Kommen beantragte Projekte tatsächlich zustande, prüft die Kommission nach Ansicht des Rechnungshofs zu selten nach, ob sie den Grundsätzen der Gemeinschaftspolitik entsprechen. Folgen für den Umweltschutz, aber auch Auswirkungen auf den Arbeitsmarkt bleiben unberücksichtigt. Auch bei den Agrarzuschüssen, die fast die Hälfte des EU-Haushalts verschlingen, sind die Prüfer wieder fündig geworden. Noch immer würden große Mengen Obst und Gemüse vernichtet. Die Rücknahmestellen vor allem in Griechenland, Frankreich und Italien kontrollierten selten, ob gelieferte Mengen und abgerechnete Überschüsse übereinstimmten.

Rechnungshofmitglied Hubert Weber weigert sich allerdings, schwarze Schafe zu nennen, die mehr mit Fördermitteln und Überschussprämien tricksen als andere Mitgliedsstaaten.
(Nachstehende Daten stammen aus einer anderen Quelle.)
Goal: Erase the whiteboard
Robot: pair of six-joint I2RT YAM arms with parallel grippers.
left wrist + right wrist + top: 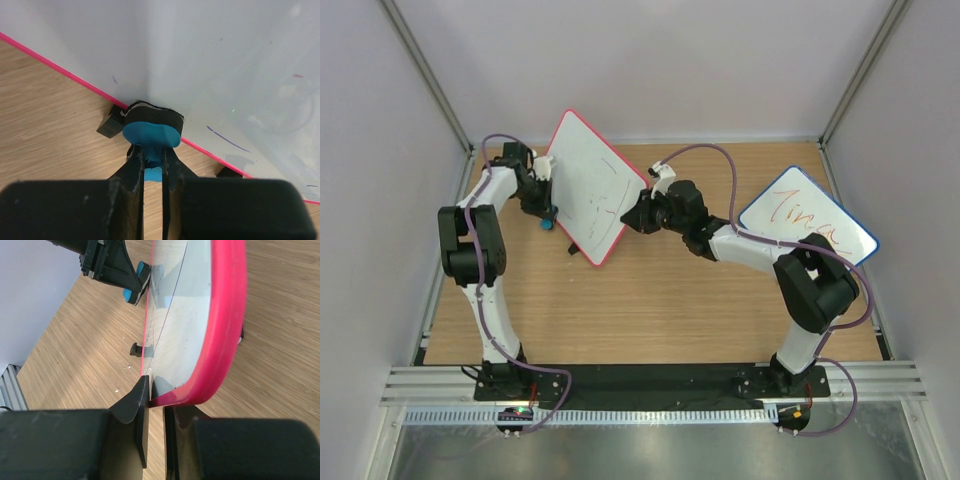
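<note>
The whiteboard (590, 185), white with a thin red-pink frame, stands tilted on its edge at the table's middle left. Faint purple strokes (227, 139) and a small red mark (298, 76) remain on its face (225, 60). My left gripper (547, 214) is shut on the handle of a blue eraser (150, 132), and the eraser's black pad presses the board just above the lower pink edge. My right gripper (636, 210) is shut on the board's pink rim (220, 340) at its right end. The eraser (136, 287) also shows in the right wrist view, at the board's far end.
A blue-framed board (808, 228) with orange writing lies at the right, beside the right arm's elbow. Small black feet (110, 125) stick out under the whiteboard's lower edge. Grey walls close in the wooden table (650, 310) at the back and on both sides.
</note>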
Ein Haushalt, der fast ausschließlich für Subventionen ausgegeben werde, fördere eben die Begehrlichkeiten – in allen Mitgliedsländern.

Mit der Tatsache, dass der EU-Haushalt in allen EU-Ländern als Füllhorn betrachtet wird, muss sich nun die neue grüne Haushaltskommissarin Michaele Schreyer herumschlagen. Der Rechnungshof gibt ihr immerhin die Mahnung mit, besser zu wirtschaften als ihre Vorgänger: „Die Vorschläge für eine neue allgemeine Haushaltsordung sollten von einem entschiedenen Bemühen um Vereinfachung und ordnungsgemäße Rechenschaftslegung getragen werden.“ Angesichts eines gleichbleibend geringen Personaletats der Kommission dürfte das leichter geschrieben als getan sein.